Paul se preguntó qué querría decir.

Salieron a la noche cálida. A él le divirtió notar que, en cuanto dieron el primer paso hacia la acera, ambos giraron la cabeza de un lado a otro para ver si alguien los vigilaba.

Mientras caminaban conversaron sobre el vecindario, el clima, la escasez de cosas, la inflación. Sobre la familia de Käthe: sus padres habían fallecido y tenía una sola hermana, casada y con cuatro hijos, que vivía cerca de Spandau. Ella también le hizo preguntas sobre su vida, pero el cauteloso sicario sólo daba respuestas vagas y desviaba la conversación hacia ella.

La calle Wilhelm, según explicó Käthe, quedaba demasiado lejos como para ir caminando. Paul lo sabía, pues recordaba el mapa. Aún desconfiaba de los taxis, pero resultó que no había ninguno disponible: era el fin de semana previo al comienzo de las Olimpiadas y estaba llegando gente a raudales. Ella sugirió coger un autobús de dos pisos. Subieron al vehículo y se sentaron muy juntos en un inmaculado asiento de piel del piso superior. Paul miró atentamente en derredor, pero nadie les prestaba atención en especial (aunque casi esperaba ver aparecer a los dos policías que lo habían estado buscando todo el día, el gordo del traje blanco y el delgado de verde).

Al cruzar la Puerta de Brandenburgo el autobús se bamboleó hasta casi tocar los costados de piedra; muchos de los pasajeros soltaron una exclamación divertida de alarma, como en la montaña rusa de Coney Island; probablemente esa reacción era una tradición berlinesa.

Käthe tiró de la cuerda para bajarse en Unter den Linden a la altura de la calle Wilhelm; desde allí caminaron con rumbo sur a lo largo de la amplia avenida, centro del Gobierno nazi. Era un lugar sin estilo, con monolíticos bloques de piedra gris a cada lado. La calle, limpia y aséptica, exudaba un poder inquietante. Paul había visto fotos de la Casa Blanca y el Congreso: parecían edificios pintorescos y amistosos, mientras que en aquella calle berlinesa, las fachadas y los ventanucos, en hileras y más hileras de oficinas de piedra y cemento, resultaban lúgubres.

Y algo que esa noche resultaba más importante: estaban fuertemente custodiadas. Él nunca había visto tanta seguridad.

– ¿Dónde está la Cancillería? -preguntó.

– Allí. -Käthe señaló un edificio viejo y ornamentado, la mayor parte de cuya fachada estaba cubierta de andamios.
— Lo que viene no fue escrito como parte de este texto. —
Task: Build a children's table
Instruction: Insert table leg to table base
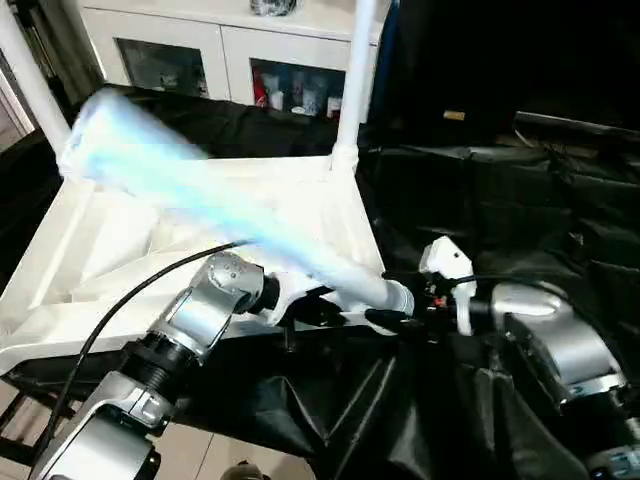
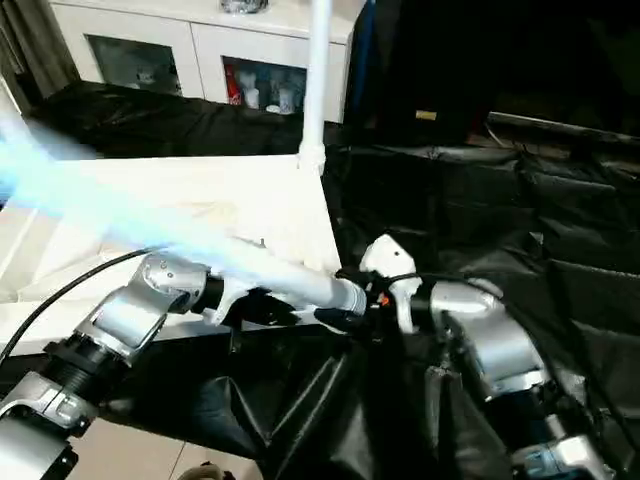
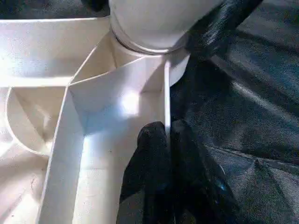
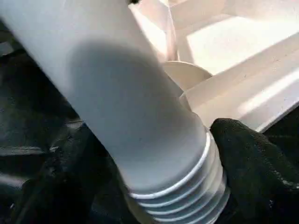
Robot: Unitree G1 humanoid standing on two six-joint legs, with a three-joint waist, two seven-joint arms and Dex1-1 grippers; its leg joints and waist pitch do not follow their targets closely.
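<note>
The white tabletop lies underside up on the black-draped work table. White legs stand upright at its far right corner and far left corner. A third leg slants up to the left over the tabletop. Its threaded end is at the near right corner socket; I cannot tell whether it is seated. My right gripper is shut on that end, with black fingers on both sides. My left gripper is shut on the tabletop's thin rim wall beside that corner.
A white cabinet with glass doors stands behind the work table. Loose black cloth hangs over the table's near edge. Light floor shows below on the left. My left arm's black cable runs across the tabletop.
</note>
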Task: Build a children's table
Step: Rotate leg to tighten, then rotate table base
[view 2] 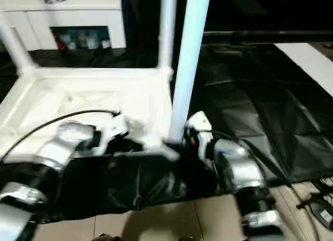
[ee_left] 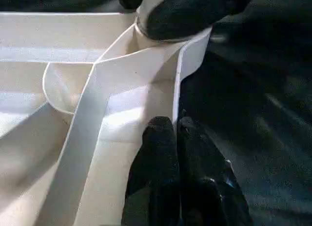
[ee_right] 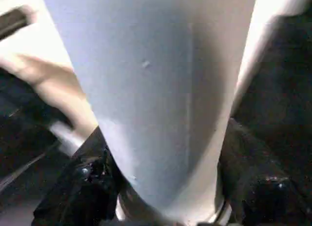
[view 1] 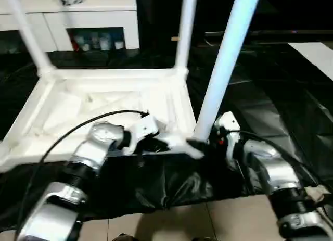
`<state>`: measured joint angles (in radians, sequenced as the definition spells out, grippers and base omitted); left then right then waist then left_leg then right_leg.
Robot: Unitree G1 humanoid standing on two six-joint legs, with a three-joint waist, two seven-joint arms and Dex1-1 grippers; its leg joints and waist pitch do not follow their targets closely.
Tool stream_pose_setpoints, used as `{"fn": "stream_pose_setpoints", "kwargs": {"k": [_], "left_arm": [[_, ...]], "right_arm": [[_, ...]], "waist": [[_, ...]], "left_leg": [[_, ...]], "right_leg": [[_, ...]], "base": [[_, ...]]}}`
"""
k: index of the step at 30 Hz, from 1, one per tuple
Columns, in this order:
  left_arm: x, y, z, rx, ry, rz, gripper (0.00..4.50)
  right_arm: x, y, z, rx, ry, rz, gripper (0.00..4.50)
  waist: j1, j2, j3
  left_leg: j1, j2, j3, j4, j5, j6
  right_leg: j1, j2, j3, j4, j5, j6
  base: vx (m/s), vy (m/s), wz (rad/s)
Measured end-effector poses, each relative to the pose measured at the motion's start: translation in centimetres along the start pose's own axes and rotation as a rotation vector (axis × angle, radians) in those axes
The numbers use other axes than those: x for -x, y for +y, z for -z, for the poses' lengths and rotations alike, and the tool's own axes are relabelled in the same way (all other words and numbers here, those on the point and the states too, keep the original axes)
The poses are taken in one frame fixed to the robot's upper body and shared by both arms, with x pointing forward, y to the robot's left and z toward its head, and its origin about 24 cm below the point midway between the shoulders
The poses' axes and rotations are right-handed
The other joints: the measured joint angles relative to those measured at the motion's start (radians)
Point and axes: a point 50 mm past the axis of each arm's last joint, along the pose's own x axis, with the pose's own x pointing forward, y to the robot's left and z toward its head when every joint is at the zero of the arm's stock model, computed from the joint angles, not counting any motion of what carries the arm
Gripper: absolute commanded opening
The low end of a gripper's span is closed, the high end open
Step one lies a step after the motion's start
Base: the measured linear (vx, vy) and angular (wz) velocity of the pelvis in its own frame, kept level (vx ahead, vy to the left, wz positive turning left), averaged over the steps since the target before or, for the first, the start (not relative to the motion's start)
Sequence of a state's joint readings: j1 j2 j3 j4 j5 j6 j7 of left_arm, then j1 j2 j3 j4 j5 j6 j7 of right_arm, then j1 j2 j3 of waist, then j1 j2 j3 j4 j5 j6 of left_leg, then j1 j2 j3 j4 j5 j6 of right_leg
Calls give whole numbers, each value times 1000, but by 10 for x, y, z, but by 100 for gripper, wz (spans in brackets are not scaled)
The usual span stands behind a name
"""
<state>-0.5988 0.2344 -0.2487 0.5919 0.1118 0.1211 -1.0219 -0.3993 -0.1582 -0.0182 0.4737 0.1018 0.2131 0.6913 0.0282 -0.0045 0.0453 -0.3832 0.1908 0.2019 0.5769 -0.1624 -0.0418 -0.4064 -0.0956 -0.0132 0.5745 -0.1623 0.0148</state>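
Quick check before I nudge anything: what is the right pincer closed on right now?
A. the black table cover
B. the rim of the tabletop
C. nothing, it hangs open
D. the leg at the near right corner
D: the right pincer has a black finger on each side of the near right leg, just above the tabletop corner.

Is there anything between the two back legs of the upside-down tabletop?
Only the tabletop's far rim runs between the left back leg and the right back leg, as the left eye view shows. No loose part lies there.
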Motion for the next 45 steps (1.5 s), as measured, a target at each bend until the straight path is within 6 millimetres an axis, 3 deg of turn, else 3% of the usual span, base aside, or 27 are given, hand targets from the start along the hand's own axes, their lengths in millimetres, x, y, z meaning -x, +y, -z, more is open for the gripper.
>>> {"fn": "stream_pose_setpoints", "kwargs": {"k": [6,7,8,10,12,16,18,22,27,33,34,38,40,45], "left_arm": [[-19,-7,-7,18,-29,-114,0],[-18,-7,-7,10,-29,-115,0],[-18,-7,-7,5,-30,-116,0],[-18,-6,-7,-9,-31,-117,0],[-16,-6,-7,-26,-31,-114,0],[-16,-6,-8,-45,-32,-111,0],[-18,-6,-10,-63,-35,-102,0],[-22,-9,-14,-98,-48,-72,0],[-19,-7,-13,-101,-51,-87,0],[-15,-7,-11,-84,-73,-94,0],[-14,-8,-11,-72,-89,-96,44],[-1,-6,-22,4,-192,-107,76],[16,-3,-31,25,-234,-98,90],[51,-8,-30,64,-214,-24,139]], "right_arm": [[-20,4,-6,-65,-53,285,245],[-21,4,-6,-59,-57,290,301],[-21,4,-7,-53,-59,291,315],[-22,6,-7,-27,-55,281,315],[-21,6,-7,-18,-55,269,350],[-18,4,-6,39,-40,233,370],[-10,0,-5,75,-29,208,370],[34,-17,-2,134,-15,142,370],[77,-38,-12,170,-27,143,370],[99,-26,-12,148,15,-41,370],[101,-23,-12,147,29,-76,376],[90,-6,-10,119,48,-205,376],[73,4,-11,109,25,-246,376],[54,10,-14,96,8,-257,376]], "waist": [[-15,1,0],[-15,1,0],[-15,1,0],[-15,1,0],[-16,1,0],[-15,1,0],[-7,1,0],[18,1,1],[18,-1,2],[24,-3,3],[24,-5,4],[21,-19,5],[18,-23,4],[34,-31,6]], "left_leg": [[-2,0,-2,-1,0,0],[-3,0,-2,-2,0,0],[-4,0,-2,-3,0,0],[-4,0,-2,-3,0,0],[-5,0,-2,-3,0,0],[-5,0,-2,-3,0,0],[-7,0,-2,-3,0,0],[-10,0,0,-3,0,0],[-10,2,1,-2,0,0],[-11,3,0,-2,0,0],[-11,3,0,-2,0,0],[-12,4,-2,0,0,0],[-12,4,-2,0,0,0],[-12,3,-1,0,0,0]], "right_leg": [[-4,0,-1,0,0,0],[-5,1,-1,1,0,0],[-6,1,-1,1,0,0],[-7,2,-1,2,0,0],[-7,2,-1,2,0,0],[-7,2,-1,2,0,0],[-7,2,0,2,0,0],[-6,1,1,2,1,1],[-7,1,0,3,2,2],[-7,2,-1,4,-1,6],[-7,2,-1,4,-1,6],[-11,2,-3,5,3,1],[-12,2,-3,5,3,0],[-11,2,-2,5,3,1]], "base": [[0,0,0],[0,0,0],[0,0,0],[0,0,0],[0,0,0],[0,0,0],[0,0,0],[0,0,0],[0,0,0],[0,0,0],[0,0,0],[0,0,0],[0,0,0],[0,0,0]]}}
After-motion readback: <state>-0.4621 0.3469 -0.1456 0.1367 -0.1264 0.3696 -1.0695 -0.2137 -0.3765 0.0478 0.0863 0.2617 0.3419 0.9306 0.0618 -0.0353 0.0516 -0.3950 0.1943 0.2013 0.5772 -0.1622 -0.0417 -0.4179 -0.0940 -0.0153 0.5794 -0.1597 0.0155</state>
Paul, desalentado, estudió el lugar con ojos rápidos. Guardias armados al frente. Patrullaban la calle decenas de hombres de la SS y de lo que parecía ser el Ejército regular, deteniendo a los transeúntes para pedirles los papeles. En lo alto de cada edificio había más soldados armados con pistolas. Debía de haber un centenar de uniformados en las cercanías. Hallar un sitio para disparar sería virtualmente imposible. Y aun si pudiera hacerlo, sin duda lo capturarían o lo matarían cuando tratara de escapar.

Aminoró el paso.

– Creo que ya he visto bastante. -Miraba de reojo a varios tipos corpulentos de uniforme negro, que exigían la documentación a dos hombres, de pie en la acera.